In this course, you'll learn how to prepare, clean up, and engineer new features from the data with Azure Machine Learning, so the dataset can be represented in a form that's easy for the learning algorithm to learn the patterns.
Data comes from many different sources. So when you join them, they are naturally inconsistent. In this course, Preparing Data for Feature Engineering and Machine Learning in Microsoft Azure, you will be taken on a journey where you begin with data that's unsuitable for machine learning and use different modules in Azure Machine Learning to clean and preprocess the data. First, you will learn how to set up the data and workspace in Azure Machine Learning. Next, you will discover the role of feature engineering in machine learning.
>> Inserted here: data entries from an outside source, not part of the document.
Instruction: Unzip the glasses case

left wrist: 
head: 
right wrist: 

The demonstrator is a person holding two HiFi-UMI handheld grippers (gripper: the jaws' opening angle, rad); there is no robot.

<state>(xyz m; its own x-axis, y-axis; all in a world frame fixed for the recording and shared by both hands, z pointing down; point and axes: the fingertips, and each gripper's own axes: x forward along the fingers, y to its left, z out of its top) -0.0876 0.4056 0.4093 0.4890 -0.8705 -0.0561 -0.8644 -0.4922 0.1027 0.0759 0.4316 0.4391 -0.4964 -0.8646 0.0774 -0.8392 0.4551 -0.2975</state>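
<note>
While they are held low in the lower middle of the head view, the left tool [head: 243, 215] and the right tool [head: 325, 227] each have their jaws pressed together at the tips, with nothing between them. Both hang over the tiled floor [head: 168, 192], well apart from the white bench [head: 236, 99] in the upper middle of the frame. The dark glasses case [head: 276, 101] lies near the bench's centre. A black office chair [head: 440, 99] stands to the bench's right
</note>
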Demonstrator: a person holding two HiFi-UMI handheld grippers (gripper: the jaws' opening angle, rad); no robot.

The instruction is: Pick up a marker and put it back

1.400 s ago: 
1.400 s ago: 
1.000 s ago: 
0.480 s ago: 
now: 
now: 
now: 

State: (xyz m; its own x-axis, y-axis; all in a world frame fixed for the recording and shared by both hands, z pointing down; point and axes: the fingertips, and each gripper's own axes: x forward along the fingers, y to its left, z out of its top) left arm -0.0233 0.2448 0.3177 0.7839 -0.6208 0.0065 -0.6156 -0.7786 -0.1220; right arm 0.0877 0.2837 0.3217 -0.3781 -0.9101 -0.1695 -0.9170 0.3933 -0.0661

Finally, you will explore how to Identify specific data-level issues for machine learning models. When you’re finished with this course, you will have a clean dataset processed with azure machine learning modules that’s ready to build production-ready machine learning models.
Ravikiran is an independent cloud consultant and author focused on developing solutions in Microsoft Azure. His interests include everything in the cloud space, DevOps and Machine Learning with contributions in domains like Healthcare, Banking and Web Analytics. He works at the intersection of education and technology.
Course Overview Hi, everyone! I am Ravikiran, and this is my Preparing Data for Feature Engineering and Machine Learning in Microsoft Azure course. Azure Machine Learning is a fully-interactive drag-and-drop visual interface that lets you build machine learning models. With Azure machine learning, you can use different modules to clean and process your data for building predictive models. In this course, we will do data preparation and feature engineering with Azure Machine Learning and process the raw data into one suitable for machine learning models. Some of the major topics that we will cover include setting up the data and workspace in Azure Machine Learning, doing data preprocessing tasks in Azure Machine Learning, techniques to handle missing data, the role of feature engineering in machine learning, different ways to split your data, and identifying specific data-level issues for machine learning models. By the end of this course, you will have a clean dataset processed with Azure Machine Learning modules that's ready to build production ready machine learning models. But before you begin, make sure you have at least a little familiarity with some statistical concepts and Azure fundamentals.